> [Task directions]: A single number is the whole answer: the tally of lines in the data below that include the word "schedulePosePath".

> [Exercise data]:
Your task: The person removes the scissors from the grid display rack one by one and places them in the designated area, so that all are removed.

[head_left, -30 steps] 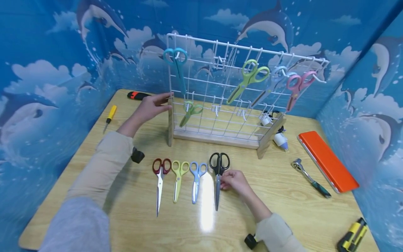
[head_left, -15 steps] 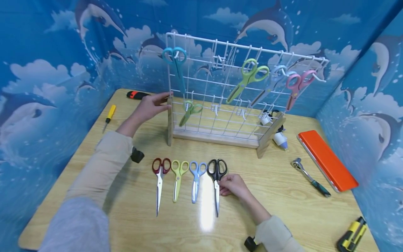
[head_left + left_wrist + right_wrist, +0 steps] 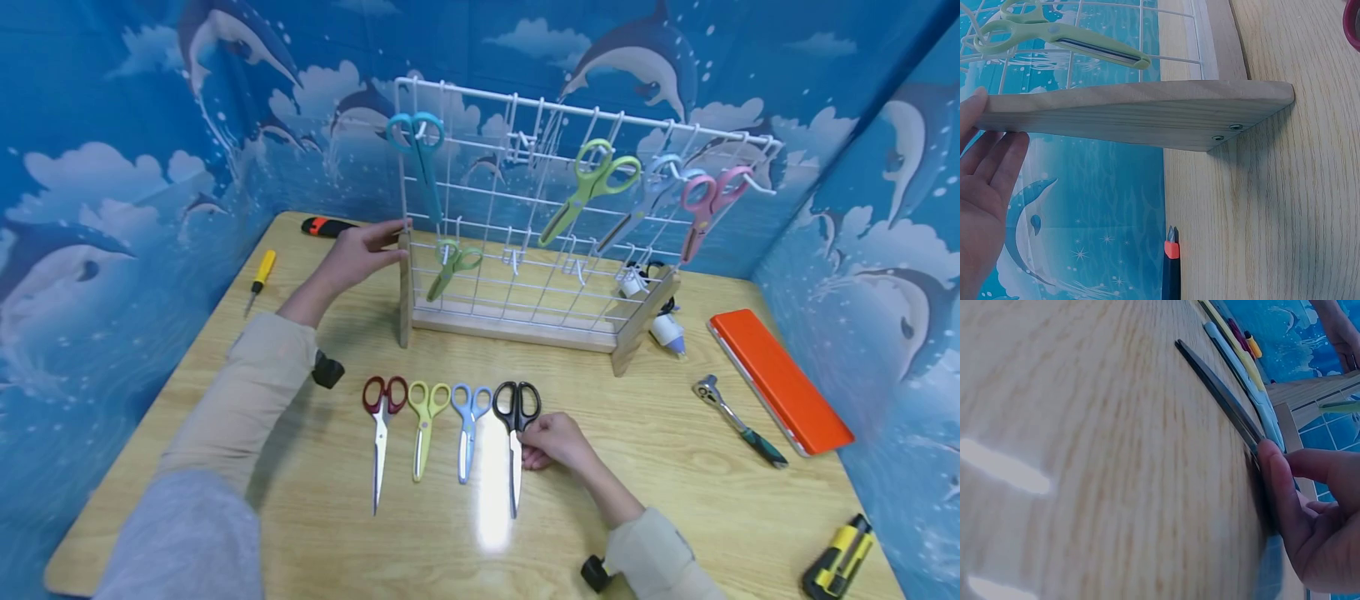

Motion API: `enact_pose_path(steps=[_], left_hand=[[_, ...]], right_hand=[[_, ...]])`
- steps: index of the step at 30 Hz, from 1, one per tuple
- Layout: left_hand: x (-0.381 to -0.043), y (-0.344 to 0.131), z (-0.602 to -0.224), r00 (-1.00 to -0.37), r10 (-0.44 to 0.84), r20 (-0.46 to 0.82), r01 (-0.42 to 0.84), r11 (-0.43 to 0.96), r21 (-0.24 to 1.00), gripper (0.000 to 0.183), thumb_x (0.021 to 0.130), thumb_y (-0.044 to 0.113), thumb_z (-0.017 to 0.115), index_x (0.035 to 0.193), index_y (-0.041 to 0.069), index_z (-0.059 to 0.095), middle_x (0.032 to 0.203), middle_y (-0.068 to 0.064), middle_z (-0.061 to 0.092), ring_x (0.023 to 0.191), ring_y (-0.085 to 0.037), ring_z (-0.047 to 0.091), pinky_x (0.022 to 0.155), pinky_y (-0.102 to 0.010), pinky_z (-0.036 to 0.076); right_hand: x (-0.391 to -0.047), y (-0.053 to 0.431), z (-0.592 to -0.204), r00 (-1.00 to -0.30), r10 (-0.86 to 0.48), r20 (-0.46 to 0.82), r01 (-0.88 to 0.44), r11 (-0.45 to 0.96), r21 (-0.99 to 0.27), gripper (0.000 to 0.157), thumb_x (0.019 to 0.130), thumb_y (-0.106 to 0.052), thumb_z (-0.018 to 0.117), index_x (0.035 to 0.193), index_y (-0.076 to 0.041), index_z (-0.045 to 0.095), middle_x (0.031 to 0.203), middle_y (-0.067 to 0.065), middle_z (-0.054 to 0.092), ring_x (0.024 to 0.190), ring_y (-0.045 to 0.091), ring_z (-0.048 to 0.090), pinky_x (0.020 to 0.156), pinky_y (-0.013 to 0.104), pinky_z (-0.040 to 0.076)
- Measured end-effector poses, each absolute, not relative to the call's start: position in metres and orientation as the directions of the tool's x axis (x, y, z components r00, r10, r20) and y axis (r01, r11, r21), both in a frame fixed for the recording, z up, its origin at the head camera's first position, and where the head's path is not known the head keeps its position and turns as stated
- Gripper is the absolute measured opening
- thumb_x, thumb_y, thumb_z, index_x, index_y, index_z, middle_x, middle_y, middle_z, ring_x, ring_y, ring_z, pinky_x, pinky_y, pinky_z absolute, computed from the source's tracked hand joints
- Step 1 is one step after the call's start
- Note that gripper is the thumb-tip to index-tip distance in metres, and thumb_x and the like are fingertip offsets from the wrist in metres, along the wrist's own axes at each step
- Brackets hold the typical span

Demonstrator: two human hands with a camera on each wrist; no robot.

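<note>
My left hand (image 3: 360, 257) grips the wooden left side of a white wire rack (image 3: 406, 292); in the left wrist view, thumb and fingers lie on opposite faces of that wooden side (image 3: 1135, 115). With my right hand (image 3: 558, 440) I pinch black-handled scissors (image 3: 515, 408) by the blade just below the pivot, their handles pointing at the rack. To their left, in a row, lie light blue scissors (image 3: 467, 427), yellow scissors (image 3: 423, 427) and dark red-handled scissors (image 3: 381, 425). Right wrist view: thumb and fingertips squeeze the dark blades (image 3: 1225, 397) close over the table.
Teal scissors (image 3: 426, 171), several other pastel scissors and small green scissors (image 3: 452, 271) hang on the rack's hooks. Rightward lie a glue gun (image 3: 666, 332), a ratchet (image 3: 738, 423), an orange case (image 3: 780, 379) and a yellow-black cutter (image 3: 838, 558). A yellow screwdriver (image 3: 263, 271) lies left.
My right hand has drawn the black scissors slightly toward me and left, level with the row, then nearly stopped. The left hand stays on the rack.
</note>
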State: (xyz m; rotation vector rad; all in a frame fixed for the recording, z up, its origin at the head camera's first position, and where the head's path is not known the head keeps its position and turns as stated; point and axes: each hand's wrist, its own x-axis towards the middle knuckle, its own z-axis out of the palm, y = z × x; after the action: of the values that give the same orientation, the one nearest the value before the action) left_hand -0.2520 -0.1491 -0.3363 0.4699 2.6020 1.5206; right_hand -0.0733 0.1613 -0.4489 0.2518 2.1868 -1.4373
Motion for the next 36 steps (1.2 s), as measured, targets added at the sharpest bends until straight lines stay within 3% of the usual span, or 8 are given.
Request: enact_pose_path(steps=[8, 18, 22, 25, 27, 31, 36], left_hand=[[-0.252, -0.149, -0.336, -0.948, 0.309, 0.077, 0.223, 0.472, 0.853, 0.053, 0.076, 0.033, 0.06, 0.125, 0.029, 0.041, 0.128, 0.002, 0.042, 0.116, -0.013, 0.04, 0.089, -0.03, 0.041], [-0.254, -0.15, -0.337, -0.949, 0.306, 0.072, 0.215, 0.464, 0.859, 0.052, 0.077, 0.031, 0.06, 0.125, 0.029, 0.042, 0.129, 0.001, 0.041, 0.116, -0.016, 0.04, 0.09, -0.031, 0.041], [-0.253, -0.15, -0.337, -0.95, 0.304, 0.066, 0.207, 0.46, 0.863, 0.052, 0.076, 0.032, 0.06, 0.125, 0.03, 0.042, 0.129, 0.001, 0.041, 0.116, -0.015, 0.04, 0.089, -0.031, 0.041], [-0.253, -0.15, -0.337, -0.95, 0.304, 0.068, 0.209, 0.46, 0.863, 0.053, 0.076, 0.032, 0.06, 0.125, 0.03, 0.042, 0.129, 0.001, 0.041, 0.116, -0.015, 0.04, 0.089, -0.031, 0.041], [-0.253, -0.15, -0.337, -0.949, 0.306, 0.072, 0.214, 0.463, 0.86, 0.053, 0.076, 0.033, 0.06, 0.126, 0.029, 0.041, 0.129, 0.001, 0.041, 0.116, -0.015, 0.04, 0.09, -0.031, 0.041], [-0.253, -0.151, -0.338, -0.95, 0.302, 0.072, 0.214, 0.471, 0.856, 0.053, 0.076, 0.033, 0.06, 0.125, 0.031, 0.041, 0.129, 0.002, 0.041, 0.116, -0.014, 0.04, 0.089, -0.031, 0.041], [-0.252, -0.15, -0.337, -0.949, 0.305, 0.075, 0.216, 0.461, 0.861, 0.052, 0.076, 0.032, 0.06, 0.125, 0.03, 0.042, 0.129, 0.001, 0.041, 0.116, -0.015, 0.04, 0.089, -0.031, 0.041]], right_hand=[[-0.075, 0.161, -0.447, -0.854, -0.135, -0.503, 0.392, 0.468, -0.792, 0.016, 0.077, -0.008, 0.059, 0.075, 0.008, 0.059, 0.056, 0.01, 0.059, 0.043, 0.014, 0.056, 0.045, 0.029, 0.051], [-0.079, 0.17, -0.435, -0.87, -0.183, -0.457, 0.337, 0.456, -0.824, 0.019, 0.079, -0.012, 0.058, 0.077, 0.006, 0.058, 0.06, 0.012, 0.06, 0.049, 0.017, 0.058, 0.05, 0.03, 0.052], [-0.103, 0.21, -0.442, -0.958, -0.175, -0.226, 0.159, 0.332, -0.93, 0.024, 0.082, -0.018, 0.056, 0.088, 0.005, 0.058, 0.069, 0.014, 0.06, 0.056, 0.021, 0.059, 0.053, 0.031, 0.052], [-0.142, 0.267, -0.466, -0.997, -0.074, 0.008, -0.022, 0.187, -0.982, 0.025, 0.081, -0.022, 0.058, 0.093, 0.0, 0.059, 0.073, 0.014, 0.061, 0.058, 0.024, 0.059, 0.051, 0.031, 0.052], [-0.17, 0.309, -0.477, -0.995, 0.031, 0.098, -0.096, 0.066, -0.993, 0.023, 0.079, -0.019, 0.06, 0.094, -0.001, 0.059, 0.075, 0.014, 0.062, 0.059, 0.024, 0.06, 0.05, 0.03, 0.052], [-0.178, 0.321, -0.399, -0.942, 0.233, 0.241, -0.264, -0.071, -0.962, 0.02, 0.077, -0.006, 0.061, 0.094, 0.005, 0.059, 0.078, 0.016, 0.063, 0.062, 0.024, 0.06, 0.054, 0.028, 0.052], [-0.153, 0.274, -0.286, -0.816, 0.436, 0.381, -0.402, 0.048, -0.915, 0.015, 0.075, -0.005, 0.063, 0.085, 0.005, 0.06, 0.074, 0.01, 0.059, 0.061, 0.015, 0.057, 0.059, 0.018, 0.049]])
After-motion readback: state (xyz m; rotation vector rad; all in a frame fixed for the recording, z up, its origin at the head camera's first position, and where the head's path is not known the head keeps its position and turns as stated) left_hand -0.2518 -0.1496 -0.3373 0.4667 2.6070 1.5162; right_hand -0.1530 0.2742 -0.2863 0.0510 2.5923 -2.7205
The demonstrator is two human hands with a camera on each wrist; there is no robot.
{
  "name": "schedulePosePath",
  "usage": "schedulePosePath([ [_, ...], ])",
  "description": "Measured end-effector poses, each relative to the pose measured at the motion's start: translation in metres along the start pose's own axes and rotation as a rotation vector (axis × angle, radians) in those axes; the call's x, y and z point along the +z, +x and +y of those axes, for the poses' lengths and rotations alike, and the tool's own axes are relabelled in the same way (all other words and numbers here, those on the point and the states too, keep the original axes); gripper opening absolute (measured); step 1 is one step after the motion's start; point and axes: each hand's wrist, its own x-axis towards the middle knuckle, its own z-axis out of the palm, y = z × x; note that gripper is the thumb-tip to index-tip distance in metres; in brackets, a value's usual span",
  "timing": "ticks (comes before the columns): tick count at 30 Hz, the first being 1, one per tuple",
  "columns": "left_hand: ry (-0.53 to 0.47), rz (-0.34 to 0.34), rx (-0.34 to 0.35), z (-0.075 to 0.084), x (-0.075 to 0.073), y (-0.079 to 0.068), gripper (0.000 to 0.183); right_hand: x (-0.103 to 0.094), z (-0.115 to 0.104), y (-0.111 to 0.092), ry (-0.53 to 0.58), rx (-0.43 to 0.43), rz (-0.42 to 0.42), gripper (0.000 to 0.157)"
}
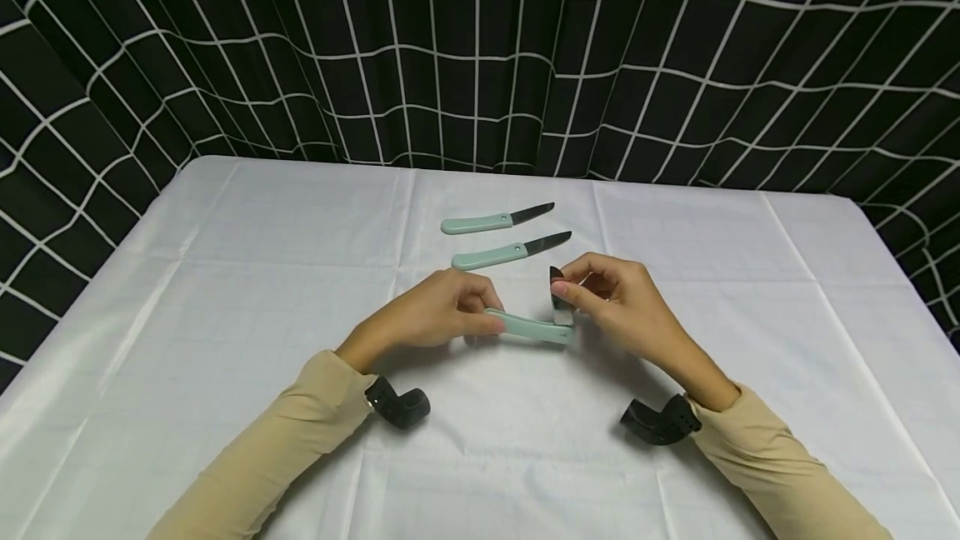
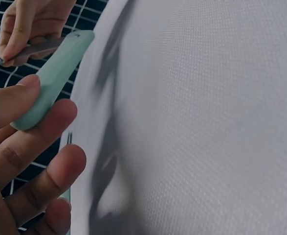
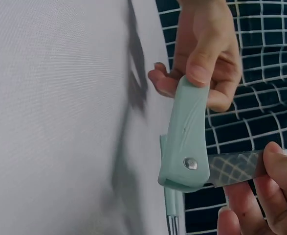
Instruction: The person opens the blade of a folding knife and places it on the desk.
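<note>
A folding knife with a mint-green handle (image 1: 532, 328) is held between both hands, just above the white cloth. My left hand (image 1: 442, 307) pinches the handle's end between thumb and forefinger. The other left fingers are loosely bent in the left wrist view. My right hand (image 1: 618, 298) pinches the metal blade (image 3: 236, 167) near its tip. The blade stands about square to the handle, turned at the round rivet (image 3: 190, 163). Beyond the hands lie two more mint-green folding knives, a farther knife (image 1: 477, 224) and a nearer knife (image 1: 490, 257), both with blades out to the right.
A white cloth (image 1: 225, 273) with fold creases covers the table. Behind and at the sides hangs a black curtain (image 1: 450, 48) with a white grid. Black wrist devices sit on the left sleeve (image 1: 330, 394) and the right sleeve (image 1: 757, 440).
</note>
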Motion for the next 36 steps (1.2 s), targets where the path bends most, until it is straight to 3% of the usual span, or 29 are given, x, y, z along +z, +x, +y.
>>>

> [Solution]: 2